Considering that you know that these problems have not yet been fixed, you must still be using these products despite these problems not yet being fixed and there's your answer: What would the motivation be to fix problems that aren't severe enough to make you stop using the product?

[–] penquin@lemm.ee 4 points 3 hours ago* (last edited 3 hours ago) (1 children)

Have you tried Google keyboard (gboard) lately? It made me want to break my phone and just not have one at all. It corrects proper words to other words that make the sentences don't make sense. It corrects words that are already correct and it ignores the misspelled words. It wants to speak for me.

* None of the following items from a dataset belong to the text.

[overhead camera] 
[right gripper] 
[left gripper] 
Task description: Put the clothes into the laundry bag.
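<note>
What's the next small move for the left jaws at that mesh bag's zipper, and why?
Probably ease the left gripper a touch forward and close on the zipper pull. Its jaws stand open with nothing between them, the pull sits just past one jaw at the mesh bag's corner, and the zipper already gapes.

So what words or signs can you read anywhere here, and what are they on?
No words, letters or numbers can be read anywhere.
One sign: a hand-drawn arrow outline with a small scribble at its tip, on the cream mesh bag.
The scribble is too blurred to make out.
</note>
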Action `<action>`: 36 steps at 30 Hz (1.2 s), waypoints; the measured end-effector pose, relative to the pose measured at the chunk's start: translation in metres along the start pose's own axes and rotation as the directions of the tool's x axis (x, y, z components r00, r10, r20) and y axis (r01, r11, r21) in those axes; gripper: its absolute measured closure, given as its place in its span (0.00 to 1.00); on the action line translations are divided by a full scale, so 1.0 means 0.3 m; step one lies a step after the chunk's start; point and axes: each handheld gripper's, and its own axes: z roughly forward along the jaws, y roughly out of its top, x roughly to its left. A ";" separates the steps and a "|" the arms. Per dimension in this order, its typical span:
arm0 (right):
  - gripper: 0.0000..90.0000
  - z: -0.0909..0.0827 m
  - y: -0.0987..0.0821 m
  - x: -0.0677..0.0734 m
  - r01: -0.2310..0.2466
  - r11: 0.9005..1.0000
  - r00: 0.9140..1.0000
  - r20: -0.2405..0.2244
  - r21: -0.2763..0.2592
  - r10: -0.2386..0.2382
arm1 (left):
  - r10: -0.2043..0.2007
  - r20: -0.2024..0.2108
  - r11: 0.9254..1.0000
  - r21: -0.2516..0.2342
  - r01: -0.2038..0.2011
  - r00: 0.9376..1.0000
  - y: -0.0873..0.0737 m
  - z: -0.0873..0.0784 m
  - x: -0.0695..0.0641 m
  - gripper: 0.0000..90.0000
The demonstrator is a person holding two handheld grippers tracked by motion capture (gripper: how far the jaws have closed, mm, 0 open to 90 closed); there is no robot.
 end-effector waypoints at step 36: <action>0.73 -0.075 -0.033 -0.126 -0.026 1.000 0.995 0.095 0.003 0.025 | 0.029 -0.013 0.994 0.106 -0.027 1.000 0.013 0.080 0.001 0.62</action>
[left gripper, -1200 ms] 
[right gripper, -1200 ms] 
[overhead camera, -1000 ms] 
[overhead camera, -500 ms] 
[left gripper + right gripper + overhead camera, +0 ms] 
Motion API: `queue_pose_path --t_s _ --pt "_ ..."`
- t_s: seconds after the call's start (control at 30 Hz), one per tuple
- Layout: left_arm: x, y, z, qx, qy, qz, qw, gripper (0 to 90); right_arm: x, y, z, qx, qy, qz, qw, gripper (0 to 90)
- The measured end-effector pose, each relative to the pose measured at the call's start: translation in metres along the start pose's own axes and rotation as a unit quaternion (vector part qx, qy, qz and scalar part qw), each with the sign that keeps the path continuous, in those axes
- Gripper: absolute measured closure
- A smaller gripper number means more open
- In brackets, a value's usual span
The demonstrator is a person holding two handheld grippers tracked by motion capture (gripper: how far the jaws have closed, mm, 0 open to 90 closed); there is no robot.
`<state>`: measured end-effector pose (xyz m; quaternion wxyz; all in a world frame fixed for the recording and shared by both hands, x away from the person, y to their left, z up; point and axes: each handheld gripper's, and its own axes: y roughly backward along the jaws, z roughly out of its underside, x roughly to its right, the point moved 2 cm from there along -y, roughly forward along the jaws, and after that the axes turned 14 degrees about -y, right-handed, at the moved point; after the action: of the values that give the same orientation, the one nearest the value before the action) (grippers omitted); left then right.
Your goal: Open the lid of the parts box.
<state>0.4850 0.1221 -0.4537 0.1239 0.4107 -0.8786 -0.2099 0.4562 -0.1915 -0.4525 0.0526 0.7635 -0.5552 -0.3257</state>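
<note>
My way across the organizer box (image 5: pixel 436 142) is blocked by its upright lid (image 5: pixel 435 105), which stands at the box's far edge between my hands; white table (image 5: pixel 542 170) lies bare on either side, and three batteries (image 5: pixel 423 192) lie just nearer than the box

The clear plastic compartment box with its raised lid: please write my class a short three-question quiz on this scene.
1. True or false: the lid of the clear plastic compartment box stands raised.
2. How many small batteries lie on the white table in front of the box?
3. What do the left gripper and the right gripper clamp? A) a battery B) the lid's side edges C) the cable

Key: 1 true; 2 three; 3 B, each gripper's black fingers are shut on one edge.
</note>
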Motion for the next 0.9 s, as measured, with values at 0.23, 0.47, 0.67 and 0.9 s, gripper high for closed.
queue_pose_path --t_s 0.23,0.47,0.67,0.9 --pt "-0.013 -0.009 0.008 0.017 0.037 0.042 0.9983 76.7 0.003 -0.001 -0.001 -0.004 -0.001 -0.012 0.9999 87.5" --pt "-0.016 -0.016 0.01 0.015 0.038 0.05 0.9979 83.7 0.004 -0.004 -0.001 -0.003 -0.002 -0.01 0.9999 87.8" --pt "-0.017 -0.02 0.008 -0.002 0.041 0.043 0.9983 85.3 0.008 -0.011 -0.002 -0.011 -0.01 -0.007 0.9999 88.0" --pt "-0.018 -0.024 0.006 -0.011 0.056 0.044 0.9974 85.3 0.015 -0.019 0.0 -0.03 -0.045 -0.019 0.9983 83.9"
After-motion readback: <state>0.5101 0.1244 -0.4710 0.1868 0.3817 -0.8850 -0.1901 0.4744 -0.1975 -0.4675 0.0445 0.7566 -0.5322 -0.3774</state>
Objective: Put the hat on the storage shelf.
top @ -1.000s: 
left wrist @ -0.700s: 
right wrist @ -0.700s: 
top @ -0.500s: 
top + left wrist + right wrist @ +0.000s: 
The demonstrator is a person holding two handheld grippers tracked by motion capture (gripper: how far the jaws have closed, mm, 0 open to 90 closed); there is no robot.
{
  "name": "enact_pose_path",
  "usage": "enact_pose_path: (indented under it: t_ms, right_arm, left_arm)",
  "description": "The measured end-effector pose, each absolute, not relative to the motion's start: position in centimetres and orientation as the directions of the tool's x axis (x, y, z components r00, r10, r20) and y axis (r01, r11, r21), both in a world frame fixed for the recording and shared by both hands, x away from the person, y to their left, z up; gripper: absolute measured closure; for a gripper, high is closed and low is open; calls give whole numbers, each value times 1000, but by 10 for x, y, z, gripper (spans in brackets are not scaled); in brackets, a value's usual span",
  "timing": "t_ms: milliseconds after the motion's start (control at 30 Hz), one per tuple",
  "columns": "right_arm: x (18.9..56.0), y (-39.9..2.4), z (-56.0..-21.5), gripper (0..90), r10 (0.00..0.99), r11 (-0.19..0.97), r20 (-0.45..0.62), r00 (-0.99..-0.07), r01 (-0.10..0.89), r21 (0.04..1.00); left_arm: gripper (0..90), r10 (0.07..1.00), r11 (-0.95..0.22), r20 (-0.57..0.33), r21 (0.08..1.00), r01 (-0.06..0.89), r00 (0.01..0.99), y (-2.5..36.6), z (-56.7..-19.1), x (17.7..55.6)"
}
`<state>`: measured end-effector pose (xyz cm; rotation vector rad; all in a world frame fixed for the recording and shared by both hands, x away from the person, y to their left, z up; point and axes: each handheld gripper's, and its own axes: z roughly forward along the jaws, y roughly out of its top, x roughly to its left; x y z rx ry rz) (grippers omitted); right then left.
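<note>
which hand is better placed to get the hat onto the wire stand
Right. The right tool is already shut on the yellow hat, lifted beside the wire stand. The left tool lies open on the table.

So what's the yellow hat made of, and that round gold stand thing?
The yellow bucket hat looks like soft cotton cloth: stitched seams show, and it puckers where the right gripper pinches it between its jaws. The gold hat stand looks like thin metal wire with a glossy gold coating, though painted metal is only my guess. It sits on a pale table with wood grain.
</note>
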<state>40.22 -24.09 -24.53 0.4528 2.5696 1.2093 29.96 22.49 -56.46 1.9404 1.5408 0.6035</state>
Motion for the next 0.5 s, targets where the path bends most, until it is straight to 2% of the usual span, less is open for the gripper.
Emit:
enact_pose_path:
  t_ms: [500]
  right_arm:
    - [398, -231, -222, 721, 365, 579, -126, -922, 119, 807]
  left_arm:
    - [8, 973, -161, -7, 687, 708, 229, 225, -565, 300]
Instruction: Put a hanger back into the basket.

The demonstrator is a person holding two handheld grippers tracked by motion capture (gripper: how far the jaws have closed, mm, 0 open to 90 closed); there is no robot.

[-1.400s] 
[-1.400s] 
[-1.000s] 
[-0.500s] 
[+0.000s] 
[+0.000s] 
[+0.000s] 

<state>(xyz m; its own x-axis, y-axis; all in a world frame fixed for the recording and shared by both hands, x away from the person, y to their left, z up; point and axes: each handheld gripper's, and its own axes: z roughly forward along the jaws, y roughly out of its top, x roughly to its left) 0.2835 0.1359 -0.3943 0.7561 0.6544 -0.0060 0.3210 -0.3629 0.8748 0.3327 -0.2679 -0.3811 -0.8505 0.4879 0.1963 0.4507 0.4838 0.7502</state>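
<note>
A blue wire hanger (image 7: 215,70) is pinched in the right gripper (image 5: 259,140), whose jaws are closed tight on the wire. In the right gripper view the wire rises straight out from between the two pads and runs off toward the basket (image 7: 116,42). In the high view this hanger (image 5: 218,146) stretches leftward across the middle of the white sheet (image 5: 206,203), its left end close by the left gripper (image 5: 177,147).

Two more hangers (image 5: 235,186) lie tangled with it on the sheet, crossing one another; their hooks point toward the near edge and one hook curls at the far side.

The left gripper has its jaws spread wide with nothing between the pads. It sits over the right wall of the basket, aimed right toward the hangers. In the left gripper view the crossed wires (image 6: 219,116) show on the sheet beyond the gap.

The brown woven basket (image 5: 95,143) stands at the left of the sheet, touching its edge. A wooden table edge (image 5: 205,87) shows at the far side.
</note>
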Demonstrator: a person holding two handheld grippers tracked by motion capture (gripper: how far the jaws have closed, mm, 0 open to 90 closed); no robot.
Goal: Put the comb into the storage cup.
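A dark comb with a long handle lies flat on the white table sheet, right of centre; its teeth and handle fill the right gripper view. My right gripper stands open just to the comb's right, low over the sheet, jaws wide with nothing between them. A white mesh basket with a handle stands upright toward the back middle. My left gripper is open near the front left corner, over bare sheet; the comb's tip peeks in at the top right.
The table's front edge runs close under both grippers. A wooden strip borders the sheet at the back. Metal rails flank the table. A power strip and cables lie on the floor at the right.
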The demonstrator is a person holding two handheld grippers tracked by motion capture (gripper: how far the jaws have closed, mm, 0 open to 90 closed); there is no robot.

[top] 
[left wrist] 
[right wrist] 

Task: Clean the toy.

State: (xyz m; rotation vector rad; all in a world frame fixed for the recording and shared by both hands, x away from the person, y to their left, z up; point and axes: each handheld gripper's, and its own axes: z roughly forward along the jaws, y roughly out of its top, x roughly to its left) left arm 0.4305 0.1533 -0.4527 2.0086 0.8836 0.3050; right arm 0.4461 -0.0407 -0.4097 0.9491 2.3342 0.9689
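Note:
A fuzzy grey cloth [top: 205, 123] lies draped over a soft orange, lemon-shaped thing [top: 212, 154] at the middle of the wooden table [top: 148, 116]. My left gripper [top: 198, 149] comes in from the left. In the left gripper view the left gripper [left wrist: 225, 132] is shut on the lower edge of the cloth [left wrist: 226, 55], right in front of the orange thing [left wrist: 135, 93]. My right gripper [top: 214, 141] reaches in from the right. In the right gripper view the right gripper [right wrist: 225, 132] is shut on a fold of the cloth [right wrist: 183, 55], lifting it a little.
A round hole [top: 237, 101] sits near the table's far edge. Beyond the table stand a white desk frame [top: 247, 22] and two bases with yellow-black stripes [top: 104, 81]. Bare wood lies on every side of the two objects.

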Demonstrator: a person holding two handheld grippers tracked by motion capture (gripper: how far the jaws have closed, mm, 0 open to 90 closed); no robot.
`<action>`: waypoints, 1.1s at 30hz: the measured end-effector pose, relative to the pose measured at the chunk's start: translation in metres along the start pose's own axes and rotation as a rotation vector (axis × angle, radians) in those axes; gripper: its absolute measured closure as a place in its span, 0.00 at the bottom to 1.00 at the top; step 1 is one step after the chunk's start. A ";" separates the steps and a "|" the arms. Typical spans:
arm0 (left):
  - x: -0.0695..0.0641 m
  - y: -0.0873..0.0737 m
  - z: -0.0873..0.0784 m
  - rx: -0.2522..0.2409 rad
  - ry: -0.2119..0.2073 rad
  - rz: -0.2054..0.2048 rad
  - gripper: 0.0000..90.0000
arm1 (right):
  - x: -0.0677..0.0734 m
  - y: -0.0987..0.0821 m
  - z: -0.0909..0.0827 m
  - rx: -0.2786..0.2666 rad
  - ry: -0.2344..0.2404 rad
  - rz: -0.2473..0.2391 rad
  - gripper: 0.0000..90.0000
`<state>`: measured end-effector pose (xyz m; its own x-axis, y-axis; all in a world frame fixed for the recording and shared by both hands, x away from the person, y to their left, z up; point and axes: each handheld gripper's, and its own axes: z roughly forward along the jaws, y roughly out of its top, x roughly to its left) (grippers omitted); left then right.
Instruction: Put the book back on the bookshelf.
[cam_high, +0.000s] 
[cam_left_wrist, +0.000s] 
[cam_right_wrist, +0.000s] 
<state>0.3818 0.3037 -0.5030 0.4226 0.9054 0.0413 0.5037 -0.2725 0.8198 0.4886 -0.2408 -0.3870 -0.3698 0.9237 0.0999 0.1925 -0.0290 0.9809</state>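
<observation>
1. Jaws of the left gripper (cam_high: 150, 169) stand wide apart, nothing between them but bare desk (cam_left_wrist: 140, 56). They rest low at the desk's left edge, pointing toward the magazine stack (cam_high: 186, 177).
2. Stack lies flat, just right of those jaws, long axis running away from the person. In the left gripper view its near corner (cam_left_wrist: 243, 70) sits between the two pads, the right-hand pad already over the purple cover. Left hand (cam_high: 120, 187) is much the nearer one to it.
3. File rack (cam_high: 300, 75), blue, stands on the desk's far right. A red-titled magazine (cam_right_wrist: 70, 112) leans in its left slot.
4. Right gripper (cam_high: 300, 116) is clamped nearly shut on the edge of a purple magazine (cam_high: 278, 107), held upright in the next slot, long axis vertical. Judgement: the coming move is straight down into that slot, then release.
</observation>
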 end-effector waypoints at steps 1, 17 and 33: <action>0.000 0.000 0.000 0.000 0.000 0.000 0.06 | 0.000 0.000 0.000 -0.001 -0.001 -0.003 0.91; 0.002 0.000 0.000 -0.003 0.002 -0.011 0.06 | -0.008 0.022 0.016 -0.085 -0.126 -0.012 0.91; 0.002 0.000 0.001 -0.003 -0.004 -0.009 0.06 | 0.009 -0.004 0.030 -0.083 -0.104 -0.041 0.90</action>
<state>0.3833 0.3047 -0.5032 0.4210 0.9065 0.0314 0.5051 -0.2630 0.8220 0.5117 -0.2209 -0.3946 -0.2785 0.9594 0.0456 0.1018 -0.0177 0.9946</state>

They think they're making us type faster with their predictive text, but I was re-reading every thing I put on the internet. I became slower. Thankfully I found a worse keyboard, but it doesn't autocorrect~~s~~ as much and I'm ok with that. Fuck Google.

[–] geoma@lemmy.ml 1 points 1 hour ago

Go heliboard

[–] bad_news@lemmy.billiam.net 3 points 4 hours ago

The management culture emphasizes a workflow that's heavy on low skill junior devs and cheap foreign labor of highly variable quality. You caaaaan do that well with infinite planning and QA and project management and test-driven design, but the reason you're trying to do it that way to begin with is you're an under qualified yes-man careerist dipshit trying to come in under budget and time, so you won't. And these are the wages of low wages.